Carney joined the Bank of England on July 1 with a reputation for policy innovation earned in his previous role as Bank of Canada governor. The unprecedented measure of providing an indication on the interest-rate outlook followed a signal from Bernanke that the U.S. central bank may start slowing its bond-buying program later this year. The Bank of England is due to announce next month how officials will use forward guidance when setting policy.

QE Ditched

“Let’s see what form of forward guidance we have in August as clearly they put QE in the bin,” said Vincent Chaigneau, global head of rates and foreign-exchange strategy at Societe Generale SA in Paris. “We could have something a bit more specific. That could support the three- to five-year sector” of the government bond market, he said.

The yield difference, or spread, between 10-year Treasuries and similar-maturity gilts narrowed. The U.K. securities yielded 18 basis points less than their U.S. peers, compared with 27 basis points yesterday, the biggest discount since August 2006.

The Bank of England kept its main interest rate at a record-low 0.5% on July 4, left its asset-purchase target at 375 billion pounds and signaled it would keep borrowing costs low for longer than investors had expected. Policy maker Fisher said yesterday the unwinding of stimulus in the U.K. may be “years in the future.”

Unemployment Drops

Jobless claims fell 21,200 in June from the previous month to 1.48 million, the biggest drop since June 2010, the Office for National Statistics in London said today. Economists forecast a decline of 8,000 based on the median of 23 estimates in a Bloomberg survey. Unemployment as measured by International Labour Organisation standards fell 57,000 to 2.51 million in the three months through May. The rate was unchanged at 7.8%.

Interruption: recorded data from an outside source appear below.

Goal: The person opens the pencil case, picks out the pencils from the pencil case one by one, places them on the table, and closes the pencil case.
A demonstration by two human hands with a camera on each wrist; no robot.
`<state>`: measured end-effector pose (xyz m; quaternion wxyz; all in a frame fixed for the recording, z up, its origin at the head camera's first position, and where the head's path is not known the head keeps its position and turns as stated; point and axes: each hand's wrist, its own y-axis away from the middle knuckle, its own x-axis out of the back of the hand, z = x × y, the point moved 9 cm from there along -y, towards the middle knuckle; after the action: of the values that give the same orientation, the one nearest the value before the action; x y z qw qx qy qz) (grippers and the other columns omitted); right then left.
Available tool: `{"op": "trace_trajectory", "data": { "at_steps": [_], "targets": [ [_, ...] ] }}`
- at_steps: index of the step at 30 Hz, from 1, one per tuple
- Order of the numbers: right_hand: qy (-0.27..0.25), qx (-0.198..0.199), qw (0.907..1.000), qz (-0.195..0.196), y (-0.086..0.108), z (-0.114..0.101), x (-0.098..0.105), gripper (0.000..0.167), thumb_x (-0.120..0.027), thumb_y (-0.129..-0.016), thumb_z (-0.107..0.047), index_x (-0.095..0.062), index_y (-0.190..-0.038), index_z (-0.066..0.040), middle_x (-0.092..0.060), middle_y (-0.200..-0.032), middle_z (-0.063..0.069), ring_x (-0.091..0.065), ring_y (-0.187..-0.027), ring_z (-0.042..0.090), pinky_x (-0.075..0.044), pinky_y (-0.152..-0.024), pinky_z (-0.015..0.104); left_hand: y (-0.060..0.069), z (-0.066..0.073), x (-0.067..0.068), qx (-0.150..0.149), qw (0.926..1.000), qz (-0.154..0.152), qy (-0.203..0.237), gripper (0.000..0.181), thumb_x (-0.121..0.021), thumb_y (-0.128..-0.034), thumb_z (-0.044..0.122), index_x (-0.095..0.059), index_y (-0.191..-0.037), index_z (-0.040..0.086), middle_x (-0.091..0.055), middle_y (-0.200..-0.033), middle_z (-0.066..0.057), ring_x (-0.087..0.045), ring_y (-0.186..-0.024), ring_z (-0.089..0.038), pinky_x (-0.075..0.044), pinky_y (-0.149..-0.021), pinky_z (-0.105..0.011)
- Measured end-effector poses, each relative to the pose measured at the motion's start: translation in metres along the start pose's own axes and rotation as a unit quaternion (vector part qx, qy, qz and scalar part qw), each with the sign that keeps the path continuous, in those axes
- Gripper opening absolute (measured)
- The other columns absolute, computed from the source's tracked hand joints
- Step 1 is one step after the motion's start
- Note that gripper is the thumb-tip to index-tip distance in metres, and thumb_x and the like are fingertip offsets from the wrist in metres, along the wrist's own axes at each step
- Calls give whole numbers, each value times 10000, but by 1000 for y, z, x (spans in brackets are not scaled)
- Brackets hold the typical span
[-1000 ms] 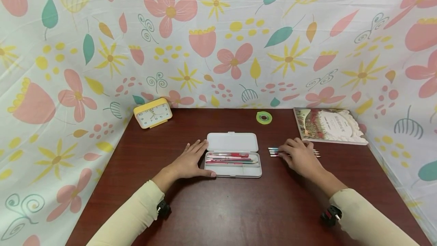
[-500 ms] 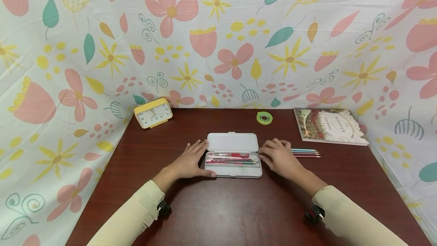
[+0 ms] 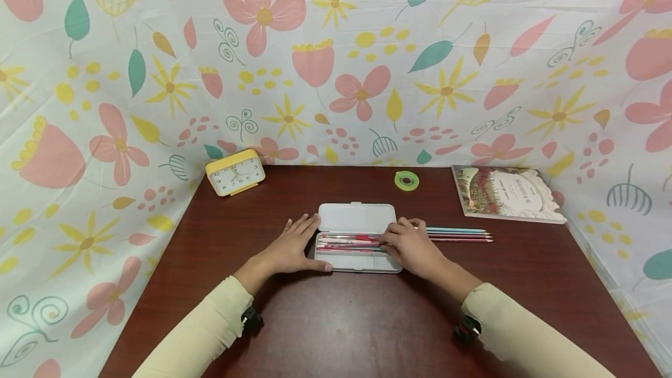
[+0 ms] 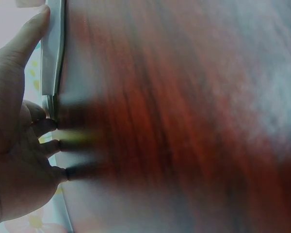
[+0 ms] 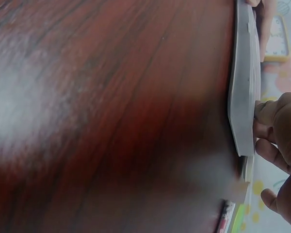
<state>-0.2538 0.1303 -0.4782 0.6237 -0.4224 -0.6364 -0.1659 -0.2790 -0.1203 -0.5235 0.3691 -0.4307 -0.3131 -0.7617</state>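
An open white pencil case (image 3: 357,219) holds pens and pencils (image 3: 346,247) in its long rear compartment. My left hand (image 3: 289,249) lies spread at the case's left end, thumb on the front edge and fingertips by the hinge; the left wrist view shows the thumb (image 4: 26,41) against the case wall (image 4: 52,53). Over the right half of the case is my right hand (image 3: 412,249), its bent fingers down at the pencils' right ends. In the right wrist view, thumb and fingers (image 5: 269,114) are bent behind the case wall (image 5: 242,97), which hides whether they pinch anything.
Several colored pencils (image 3: 459,235) lie side by side to the right of the case, partly behind my right hand. A green tape roll (image 3: 406,181) and a book (image 3: 506,194) lie farther back. The yellow clock (image 3: 236,174) stands at the back left.
My right hand has moved left, from the pencils on the table to above the case, uncovering more of those pencils. My left hand has stayed in place.
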Motion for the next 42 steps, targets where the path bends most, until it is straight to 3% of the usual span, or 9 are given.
{"op": "trace_trajectory", "data": {
  "at_steps": [8,16,22,32,42],
  "targets": [
    [-60,-51,9999,-118,-4,-3,-6,120,-856,-980,-167,-840,-1096,-192,-747,-1018,-22,-604,-996,211,-479,-1013,683,1,1,1,-9,10000,1,59,1289,-783,-881,779,-171,-1782,90,-164,-1873,-100,-97,-1751,-364,-61,-1393,-667],
    [-110,161,9998,-57,-6,-7,-5,116,-840,-995,-150,-838,-1108,-177,-663,-1029,-29,-559,-987,196,-484,-984,665,1,0,0,-2,10000,6,35,1293,-778,-880,787,-168,-1783,91,-160,-1874,-96,-95,-1752,-355,-61,-1396,-660],
    [-115,243,9996,21,-12,-11,-4,107,-855,-971,-137,-792,-1052,-166,-692,-1049,-11,-597,-1006,209,-495,-965,671,1,0,0,3,10000,-5,20,1297,-777,-879,790,-162,-1784,94,-159,-1875,-93,-94,-1753,-352,-59,-1397,-657],
    [109,506,9987,-40,-35,-36,-14,124,-848,-972,-165,-756,-1053,-183,-717,-1022,-18,-637,-1002,215,-518,-985,679,0,0,0,-21,10000,39,-2,1282,-784,-887,773,-169,-1782,91,-166,-1872,-101,-104,-1750,-361,-70,-1391,-670],
    [396,510,9977,-214,-57,-58,-23,63,-814,-982,-172,-769,-1005,-208,-689,-988,-40,-633,-994,205,-500,-1027,668,0,-1,-1,-32,10000,76,-14,1273,-785,-891,768,-172,-1783,98,-167,-1871,-105,-102,-1751,-360,-77,-1391,-670]
  ]
}}
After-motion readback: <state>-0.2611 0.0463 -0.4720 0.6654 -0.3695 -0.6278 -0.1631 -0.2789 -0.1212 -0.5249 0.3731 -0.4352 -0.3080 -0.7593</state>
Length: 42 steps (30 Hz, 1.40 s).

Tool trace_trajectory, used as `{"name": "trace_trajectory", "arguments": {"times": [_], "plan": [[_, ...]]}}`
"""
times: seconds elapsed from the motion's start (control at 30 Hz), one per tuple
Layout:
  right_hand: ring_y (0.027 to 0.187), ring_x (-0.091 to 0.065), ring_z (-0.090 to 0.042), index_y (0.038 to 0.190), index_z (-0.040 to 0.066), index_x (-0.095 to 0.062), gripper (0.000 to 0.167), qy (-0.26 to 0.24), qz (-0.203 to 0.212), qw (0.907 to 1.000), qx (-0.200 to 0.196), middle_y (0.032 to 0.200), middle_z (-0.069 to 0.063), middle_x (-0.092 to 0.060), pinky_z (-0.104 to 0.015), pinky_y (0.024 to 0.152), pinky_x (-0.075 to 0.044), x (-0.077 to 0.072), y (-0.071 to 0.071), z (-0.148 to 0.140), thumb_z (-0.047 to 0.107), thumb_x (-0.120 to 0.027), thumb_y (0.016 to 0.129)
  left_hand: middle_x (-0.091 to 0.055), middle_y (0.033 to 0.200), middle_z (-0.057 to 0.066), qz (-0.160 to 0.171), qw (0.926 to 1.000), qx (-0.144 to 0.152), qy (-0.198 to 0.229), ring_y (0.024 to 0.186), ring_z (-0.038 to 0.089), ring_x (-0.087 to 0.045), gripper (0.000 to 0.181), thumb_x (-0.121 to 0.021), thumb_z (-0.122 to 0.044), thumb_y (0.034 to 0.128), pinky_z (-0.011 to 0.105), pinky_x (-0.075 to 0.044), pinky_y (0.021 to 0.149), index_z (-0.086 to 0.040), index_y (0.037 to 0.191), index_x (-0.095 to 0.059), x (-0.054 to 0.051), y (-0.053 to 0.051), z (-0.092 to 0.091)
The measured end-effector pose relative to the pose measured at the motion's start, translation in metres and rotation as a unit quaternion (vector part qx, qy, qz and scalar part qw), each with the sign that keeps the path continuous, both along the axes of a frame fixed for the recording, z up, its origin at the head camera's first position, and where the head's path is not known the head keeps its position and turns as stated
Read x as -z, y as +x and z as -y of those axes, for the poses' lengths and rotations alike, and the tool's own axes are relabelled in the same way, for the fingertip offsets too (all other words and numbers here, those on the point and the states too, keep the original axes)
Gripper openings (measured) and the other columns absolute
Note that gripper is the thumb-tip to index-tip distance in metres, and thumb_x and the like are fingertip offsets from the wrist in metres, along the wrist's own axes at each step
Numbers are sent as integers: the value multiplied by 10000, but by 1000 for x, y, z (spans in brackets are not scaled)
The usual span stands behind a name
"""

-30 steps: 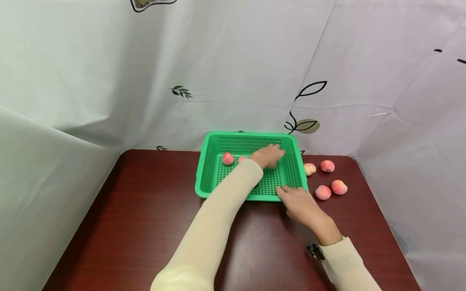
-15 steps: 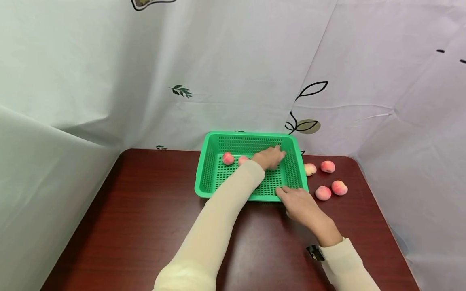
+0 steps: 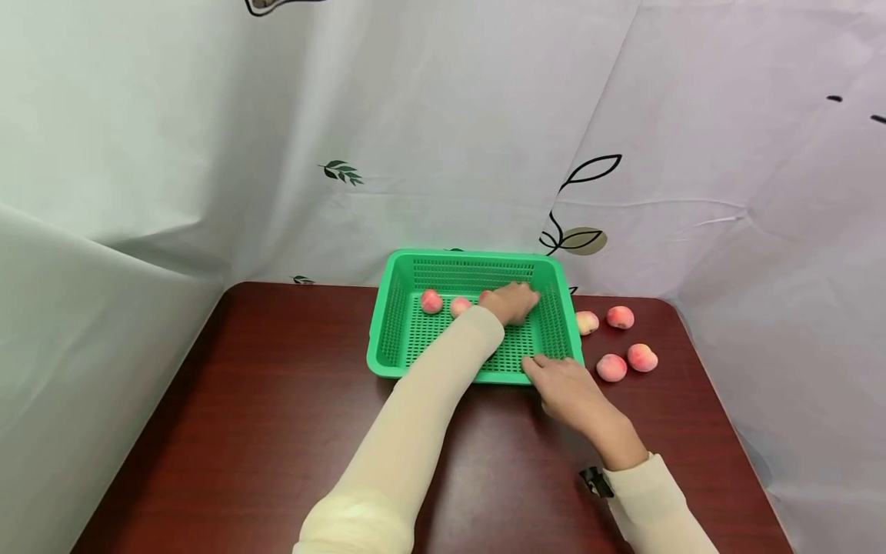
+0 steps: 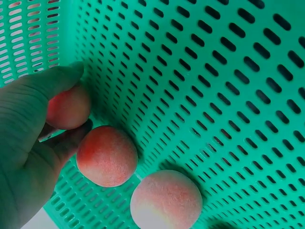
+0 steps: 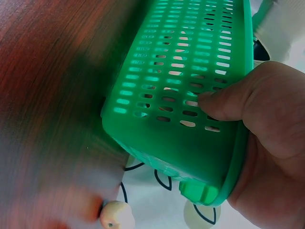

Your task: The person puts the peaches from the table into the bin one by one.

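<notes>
1. A person in cream sleeves leans both arms toward a green slotted basket (image 3: 477, 269) on a dark red-brown counter (image 3: 277, 431), as seen from where I stand.
2. The left hand (image 3: 515, 302), inside the basket near its far right corner, holds a peach (image 4: 69, 107) pinched between thumb and fingers; from overhead, that hand covers the fruit.
3. The right hand (image 3: 564, 391) grips the basket's rim at the near right corner, its thumb pressed to the slotted wall.
4. Three loose peaches sit on the basket's floor toward its back wall: the left peach (image 3: 431, 301), the middle peach (image 3: 460, 307) and the right peach (image 3: 484, 295), the last partly hidden by the left hand.
5. Four more, among them a pale peach (image 3: 587, 322) just beside the basket and a red peach (image 3: 620, 317) farther out, rest on the counter to its right.
6. Behind the basket hangs a white cloth (image 3: 450, 177) printed with leaves.
</notes>
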State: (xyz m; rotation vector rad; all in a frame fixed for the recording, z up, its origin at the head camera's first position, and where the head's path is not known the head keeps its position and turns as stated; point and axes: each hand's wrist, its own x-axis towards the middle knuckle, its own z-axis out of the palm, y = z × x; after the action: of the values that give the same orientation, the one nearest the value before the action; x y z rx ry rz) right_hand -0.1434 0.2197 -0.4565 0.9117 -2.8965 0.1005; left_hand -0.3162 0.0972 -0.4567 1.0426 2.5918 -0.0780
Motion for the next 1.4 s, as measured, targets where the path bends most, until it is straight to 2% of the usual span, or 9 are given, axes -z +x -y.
{"name": "trace_trajectory", "arguments": {"times": [0.1, 0.2, 0.43, 0.63, 0.73, 0.87, 1.03, 1.2, 1.4], "plan": [[658, -557, -207, 913, 106, -513, 280, 3, 6, 10000, 17, 793, -28, -554, -353, 617, -427, -1, 0, 1, -61, -707, 800, -626, 1276, 100, -179, 9995, 276, -4, 1160, 252, -637, 240, -514, -90, 1080, 319, -495, 901, -129, 1300, -603, -1, 1, 1], [659, -556, -208, 912, 105, -513, 282, 2, 21, 10000, 32, 790, -28, -553, -358, 620, -430, -1, 1, 1, -64, -709, 798, -633, 1267, 98, -255, 9990, 355, 3, 1164, 251, -640, 247, -520, -85, 1078, 315, -500, 925, -122, 1306, -607, -2, 2, 2], [654, -554, -213, 906, 104, -514, 281, -11, 13, 10000, -16, 776, -32, -548, -361, 608, -426, 1, 0, 1, -73, -690, 777, -576, 1421, 115, -338, 9988, 328, -99, 1309, 267, -578, 371, -546, -136, 1074, 345, -487, 1055, -132, 1445, -533, 0, 3, 0], [636, -551, -215, 894, 104, -511, 277, -38, 11, 10000, -23, 766, -36, -555, -357, 596, -417, 3, 0, 0, -77, -669, 755, -432, 1579, 139, -367, 9991, 165, -153, 1455, 298, -447, 594, -599, -254, 1050, 399, -441, 1137, -153, 1588, -367, -3, -1, 0], [635, -543, -208, 899, 102, -513, 277, -13, -32, 10000, -28, 764, -30, -548, -352, 595, -414, 3, -1, 0, -78, -667, 755, -367, 1627, 145, -402, 9990, 130, -126, 1492, 307, -401, 628, -545, -277, 1064, 411, -425, 1155, -155, 1625, -292, -9, -5, 6], [630, -532, -202, 908, 103, -518, 273, -1, -68, 10000, -13, 762, -23, -543, -346, 593, -409, 3, -1, 0, -77, -671, 770, -375, 1615, 158, -561, 9980, 250, -140, 1474, 321, -414, 621, -468, -320, 1070, 432, -419, 1159, -138, 1631, -273, -21, -7, 17], [621, -515, -192, 921, 103, -526, 278, 10, -17, 10000, 29, 771, -27, -553, -339, 586, -401, 2, 1, 1, -71, -696, 787, -357, 1618, 169, -575, 9975, 349, -204, 1491, 338, -380, 738, -535, -463, 1040, 456, -371, 1194, -139, 1637, -248, -38, -5, 31], [625, -519, -190, 913, 104, -525, 269, 39, 34, 10000, 31, 778, -31, -557, -343, 585, -401, 2, 2, 1, -65, -698, 795, -297, 1659, 163, -572, 9973, 381, -273, 1536, 338, -316, 832, -588, -529, 1014, 469, -317, 1231, -138, 1645, -211, -56, 0, 46], [608, -492, -179, 914, 102, -525, 260, 60, -8, 10000, -10, 762, -25, -547, -332, 574, -388, 2, 0, 1, -64, -694, 807, -366, 1607, 158, -966, 9934, 571, -229, 1466, 331, -413, 794, -591, -532, 1009, 463, -399, 1172, -134, 1617, -270, -68, 7, 71]]}}
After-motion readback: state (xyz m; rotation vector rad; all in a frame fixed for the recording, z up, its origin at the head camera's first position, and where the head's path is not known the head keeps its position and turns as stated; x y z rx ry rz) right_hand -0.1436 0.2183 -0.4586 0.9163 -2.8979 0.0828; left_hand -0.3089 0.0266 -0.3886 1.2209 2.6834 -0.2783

The pound has strengthened 2.2% in the past three months, according to Bloomberg Correlation-Weighted Indexes, as data showed the U.K. economy returned to growth in the first quarter and measures of services, manufacturing and construction all rose in June. The dollar rose 2.6% and the euro gained 3.2%, the indexes, which track 10 developed-nation currencies, also show.

The National Institute of Economic and Social Research estimates economic growth accelerated to 0.6% in the second quarter.

Gilts handed investors a loss of 2.2% this year through yesterday, according to Bloomberg World Bond Indexes. German bonds declined 0.7% and Treasuries fell 2.5%, the indexes show.